Okay. Thanks for the nerd snipe guys. I spent the day learning exactly how DeepSeek trained at 1/30 the price, instead of working on my pitch deck. The tl;dr to everything, according to their papers:
Q: How did DeepSeek get around export restrictions?
A: They didn’t. They just tinkered around with their chips to make sure they handled memory as efficiently as possibly. They lucked out, and their perfectly optimized low-level code wasn’t actually held back by chip capacity.
Q: How did DeepSeek train so much more efficiently?
A: They used the formulas below to “predict” which tokens the model would activate. Then, they only trained these tokens. They need 95% fewer GPUs than Meta because for each token, they only trained 5% of their parameters.
Q: How is DeepSeek’s inference so much cheaper?
A: They compressed the KV cache. (This was a breakthrough they made a while ago.)
Q: How did they replicate o1?
A: Reinforcement learning. Take complicated questions that can be easily verified (either math or code). Update the model if correct.
There are a bunch of other small innovations, but these are the big ones.

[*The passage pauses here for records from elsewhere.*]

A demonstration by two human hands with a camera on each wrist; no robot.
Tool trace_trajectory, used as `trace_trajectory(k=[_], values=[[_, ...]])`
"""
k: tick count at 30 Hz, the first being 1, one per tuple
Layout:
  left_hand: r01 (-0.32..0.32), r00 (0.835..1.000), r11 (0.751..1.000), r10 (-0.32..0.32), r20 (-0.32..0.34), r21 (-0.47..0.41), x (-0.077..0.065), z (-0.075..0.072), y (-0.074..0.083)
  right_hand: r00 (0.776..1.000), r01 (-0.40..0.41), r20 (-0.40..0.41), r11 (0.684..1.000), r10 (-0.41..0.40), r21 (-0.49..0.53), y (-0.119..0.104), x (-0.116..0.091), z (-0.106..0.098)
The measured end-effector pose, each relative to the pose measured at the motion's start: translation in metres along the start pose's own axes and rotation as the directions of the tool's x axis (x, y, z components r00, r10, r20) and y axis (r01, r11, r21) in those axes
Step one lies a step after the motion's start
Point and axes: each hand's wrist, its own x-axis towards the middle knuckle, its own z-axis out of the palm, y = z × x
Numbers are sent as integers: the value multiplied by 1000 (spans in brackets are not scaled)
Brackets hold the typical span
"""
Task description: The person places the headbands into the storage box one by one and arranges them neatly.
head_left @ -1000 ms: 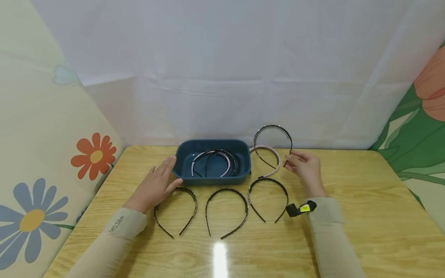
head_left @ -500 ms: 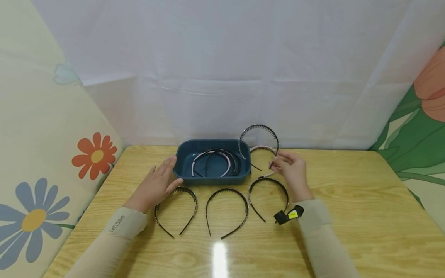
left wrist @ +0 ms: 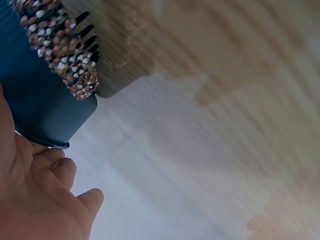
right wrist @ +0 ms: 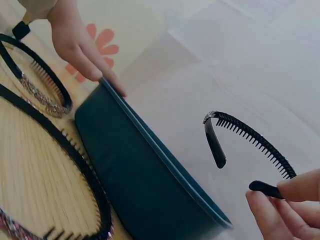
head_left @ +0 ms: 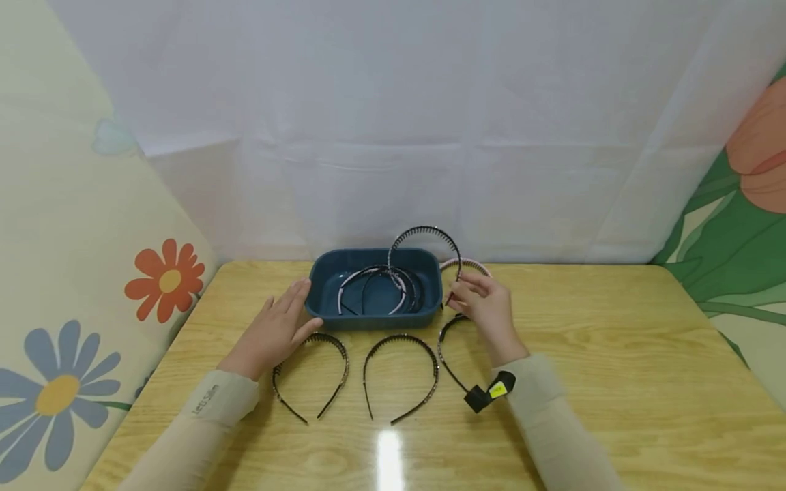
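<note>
Between thumb and fingers my right hand (head_left: 485, 310) pinches one end of a black toothed headband (head_left: 424, 230). The headband stands upright over the right part of a dark blue bin (head_left: 374, 320); its other end hangs free in the right wrist view. My left hand (head_left: 270, 334) rests against the bin's left end with fingers fairly straight. Inside the bin lie several headbands, among them a pink one (head_left: 341, 293) and black ones. Behind my right hand, a pink headband (head_left: 469, 262) lies partly hidden beside the bin.
In front of the bin, a left headband (head_left: 346, 361), a middle headband (head_left: 437, 368) and a right headband (head_left: 441, 348) lie on the wooden table (head_left: 614, 354). My right wrist covers part of the right one. A white cloth (head_left: 368, 136) hangs behind the table.
My right hand has carried the black headband leftward, from above the pink headband on the table to over the bin. The left hand has stayed at the bin's end.
</note>
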Motion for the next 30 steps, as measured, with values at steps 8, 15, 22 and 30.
trace_trajectory(k=[8, 15, 22, 30], values=[[1, 1000, 1000, -1, 1, -3, 0, 1, 0, 998, 38, 43, 999, -37, -15, 2, -1, 19], [7, 1000, 1000, -7, 4, -11, 0, 1, 0, 997, 68, 47, 989, -62, -129, 6, 7, 30], [3, 1000, 1000, -3, -1, -12, 0, 1, 0, 995, 94, 15, 952, -94, -291, 12, 13, 40], [8, 1000, 1000, -8, -1, -4, 0, 1, 1, 980, 198, 58, 894, -191, -402, 23, 18, 49]])
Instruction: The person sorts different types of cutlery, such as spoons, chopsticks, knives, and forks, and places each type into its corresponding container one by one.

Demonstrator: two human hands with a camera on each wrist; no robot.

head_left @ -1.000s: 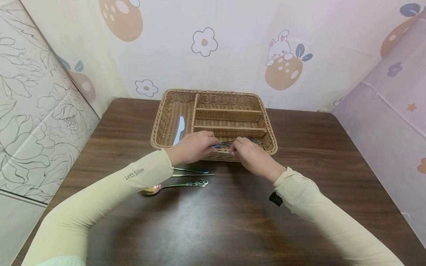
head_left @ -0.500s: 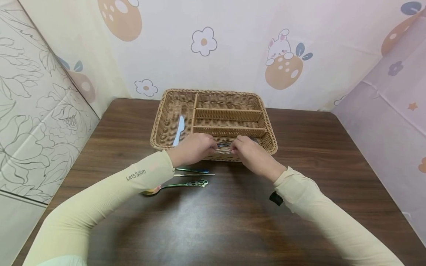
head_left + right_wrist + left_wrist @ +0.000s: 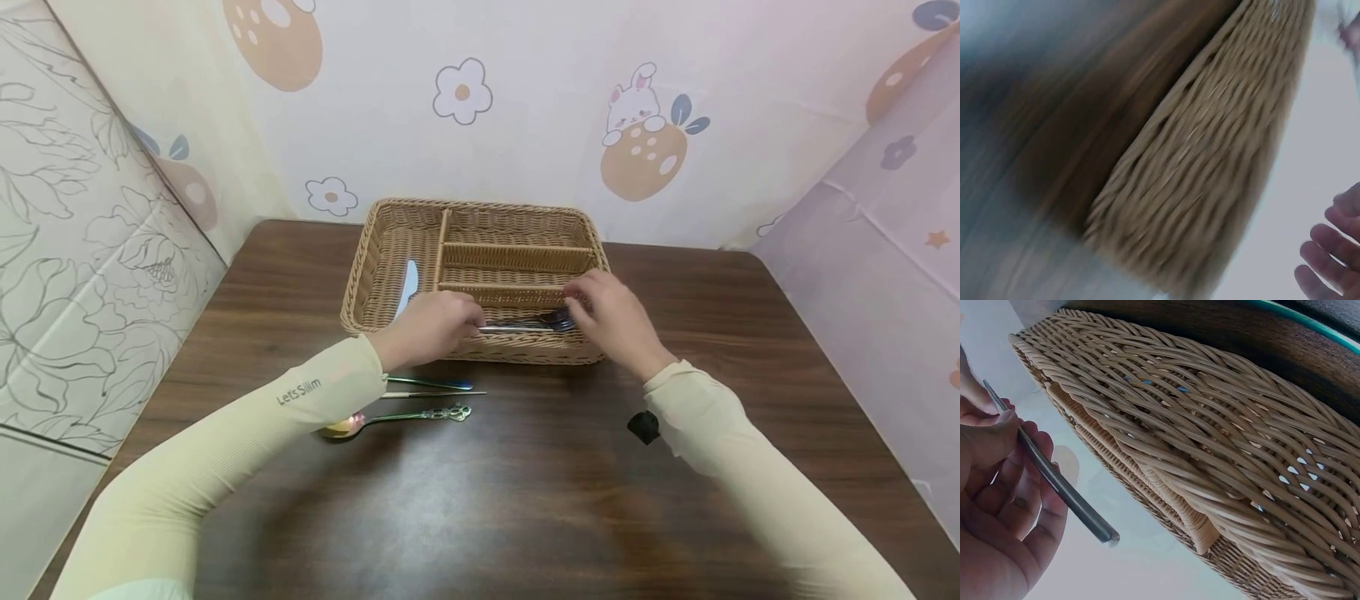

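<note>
While the left hand [image 3: 438, 323] pinches a metal utensil [image 3: 1072, 495] over the near side of the basket [image 3: 525, 350], the right hand [image 3: 615, 323] looks empty, fingers loosely parted; a level, gentle lowering should avoid snagging.

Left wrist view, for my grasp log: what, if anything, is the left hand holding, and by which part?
A slim metal utensil, pinched partway along its shaft.

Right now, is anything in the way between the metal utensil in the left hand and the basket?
Nothing visible is: in the left-wrist view only a gap shows between the metal utensil in the left hand and the basket. The right hand is off to the side.
</note>
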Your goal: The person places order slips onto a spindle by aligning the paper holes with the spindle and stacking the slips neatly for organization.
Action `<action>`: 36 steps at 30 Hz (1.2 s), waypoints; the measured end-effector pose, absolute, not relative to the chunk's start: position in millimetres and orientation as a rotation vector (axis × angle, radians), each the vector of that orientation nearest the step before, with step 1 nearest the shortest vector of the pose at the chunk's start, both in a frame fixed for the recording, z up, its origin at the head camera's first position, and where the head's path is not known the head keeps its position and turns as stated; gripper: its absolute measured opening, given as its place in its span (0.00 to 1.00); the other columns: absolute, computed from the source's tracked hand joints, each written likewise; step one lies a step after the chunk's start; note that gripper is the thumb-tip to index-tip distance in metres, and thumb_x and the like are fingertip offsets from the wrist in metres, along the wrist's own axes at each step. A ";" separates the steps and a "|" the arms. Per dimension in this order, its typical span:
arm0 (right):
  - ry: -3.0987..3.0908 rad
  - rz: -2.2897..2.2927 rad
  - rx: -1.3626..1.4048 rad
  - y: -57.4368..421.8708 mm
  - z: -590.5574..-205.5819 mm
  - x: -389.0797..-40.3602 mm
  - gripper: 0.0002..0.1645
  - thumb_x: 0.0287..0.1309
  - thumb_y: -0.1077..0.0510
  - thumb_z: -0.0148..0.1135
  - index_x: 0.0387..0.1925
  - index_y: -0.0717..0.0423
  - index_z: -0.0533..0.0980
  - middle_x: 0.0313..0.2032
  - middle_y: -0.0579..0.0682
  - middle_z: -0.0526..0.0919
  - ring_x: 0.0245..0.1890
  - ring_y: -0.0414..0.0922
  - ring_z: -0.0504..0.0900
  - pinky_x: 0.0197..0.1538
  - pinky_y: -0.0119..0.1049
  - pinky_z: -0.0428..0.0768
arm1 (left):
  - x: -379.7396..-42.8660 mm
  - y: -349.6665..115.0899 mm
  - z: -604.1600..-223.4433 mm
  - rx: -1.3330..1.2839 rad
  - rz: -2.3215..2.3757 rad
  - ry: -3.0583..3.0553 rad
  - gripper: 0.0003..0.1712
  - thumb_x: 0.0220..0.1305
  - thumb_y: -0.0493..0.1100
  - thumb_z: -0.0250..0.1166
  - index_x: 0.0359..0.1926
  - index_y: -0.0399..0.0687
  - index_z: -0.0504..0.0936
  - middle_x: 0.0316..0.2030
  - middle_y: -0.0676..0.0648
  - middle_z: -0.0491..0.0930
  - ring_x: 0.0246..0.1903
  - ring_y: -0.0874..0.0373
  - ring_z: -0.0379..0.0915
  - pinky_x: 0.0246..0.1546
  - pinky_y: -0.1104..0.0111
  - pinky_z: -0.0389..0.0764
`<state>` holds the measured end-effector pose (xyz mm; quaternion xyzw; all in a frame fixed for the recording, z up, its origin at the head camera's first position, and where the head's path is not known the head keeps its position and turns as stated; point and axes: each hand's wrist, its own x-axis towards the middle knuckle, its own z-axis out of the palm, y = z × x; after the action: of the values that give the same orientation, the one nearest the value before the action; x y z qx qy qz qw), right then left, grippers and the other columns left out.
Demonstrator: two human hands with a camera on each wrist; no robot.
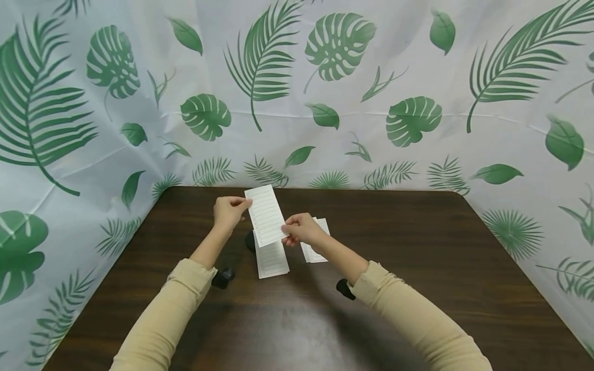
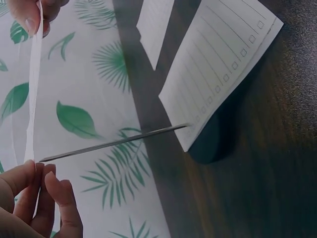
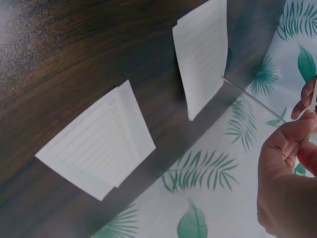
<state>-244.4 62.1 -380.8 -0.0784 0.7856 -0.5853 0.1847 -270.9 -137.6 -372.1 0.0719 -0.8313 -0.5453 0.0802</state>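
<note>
My left hand (image 1: 227, 212) pinches the upper left edge of a white lined slip of paper (image 1: 265, 216). My right hand (image 1: 302, 229) pinches its lower right edge, so the slip is held up between both hands. Under it, a thin metal spike (image 2: 114, 144) rises from a bill spike's round black base (image 1: 250, 241). Lined slips with checkboxes (image 2: 218, 64) sit on that base, with the spike through them. In the left wrist view the spike's tip is at the held slip, beside my left fingertips; whether it pierces the slip I cannot tell.
A second stack of slips (image 3: 106, 144) lies on the dark wooden table (image 1: 417, 247), right of the bill spike. Small black objects (image 1: 224, 278) show near both wrists. A leaf-print cloth (image 1: 362, 118) hangs behind the table.
</note>
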 end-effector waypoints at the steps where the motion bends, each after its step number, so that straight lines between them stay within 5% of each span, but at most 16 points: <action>1: 2.213 -1.650 -0.220 61.5 -381.1 -244.0 0.10 0.64 0.65 0.53 0.39 0.72 0.73 0.17 0.48 0.81 0.15 0.36 0.77 0.25 0.27 0.80 | -271.1 -138.2 -373.0 0.214 -1.618 -2.487 0.16 0.62 0.42 0.64 0.44 0.33 0.83 0.46 0.35 0.81 0.28 0.60 0.75 0.22 0.78 0.80; 21: 2.191 -1.675 -0.215 66.5 -393.3 -244.7 0.09 0.64 0.65 0.53 0.39 0.72 0.73 0.19 0.50 0.82 0.15 0.36 0.76 0.24 0.27 0.79 | -272.9 -134.3 -379.1 0.160 -1.495 -2.512 0.14 0.60 0.44 0.65 0.39 0.35 0.85 0.37 0.36 0.84 0.13 0.60 0.74 0.18 0.75 0.78; 26: 2.198 -1.656 -0.246 65.5 -394.2 -245.1 0.09 0.64 0.64 0.53 0.37 0.71 0.73 0.18 0.49 0.82 0.15 0.36 0.76 0.26 0.29 0.80 | -274.5 -137.6 -380.3 0.143 -1.506 -2.521 0.15 0.61 0.44 0.65 0.40 0.35 0.85 0.39 0.35 0.84 0.20 0.50 0.80 0.19 0.74 0.79; 31: 2.207 -1.654 -0.230 64.7 -399.8 -247.8 0.09 0.64 0.66 0.52 0.35 0.71 0.73 0.16 0.47 0.79 0.15 0.36 0.76 0.25 0.29 0.80 | -280.7 -143.9 -380.7 0.229 -1.865 -2.546 0.20 0.65 0.46 0.61 0.51 0.35 0.79 0.47 0.38 0.79 0.27 0.64 0.76 0.29 0.74 0.84; 36: 2.167 -1.665 -0.171 62.7 -406.5 -250.3 0.08 0.64 0.66 0.52 0.36 0.71 0.73 0.16 0.47 0.78 0.16 0.36 0.76 0.24 0.25 0.79 | -284.8 -147.2 -380.4 0.309 -2.053 -2.582 0.23 0.67 0.48 0.58 0.57 0.39 0.75 0.52 0.43 0.73 0.34 0.65 0.73 0.32 0.78 0.82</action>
<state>-250.3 62.7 -406.5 -0.0612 0.7755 -0.5956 0.2002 -284.8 -147.2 -380.4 0.0930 -0.7765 -0.6173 -0.0857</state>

I don’t think there’s anything magical here. I really think they just made 2 massive cost-cutting innovations, which let them run more experiments, which led them to reverse engineer o1 faster.
Also, export restrictions didn’t harm them as much as we thought they did. That’s probably because our export restrictions were really shitty. The H800s are only worse than the H100s when it comes to chip-to-chip bandwidth.
“Is the US losing the war in AI??” I don’t think so. DeepSeek had a few big breakthroughs, we have had hundreds of small breakthroughs. If we adopt DeepSeek’s architecture, our models will be better. Because we have more compute and more data.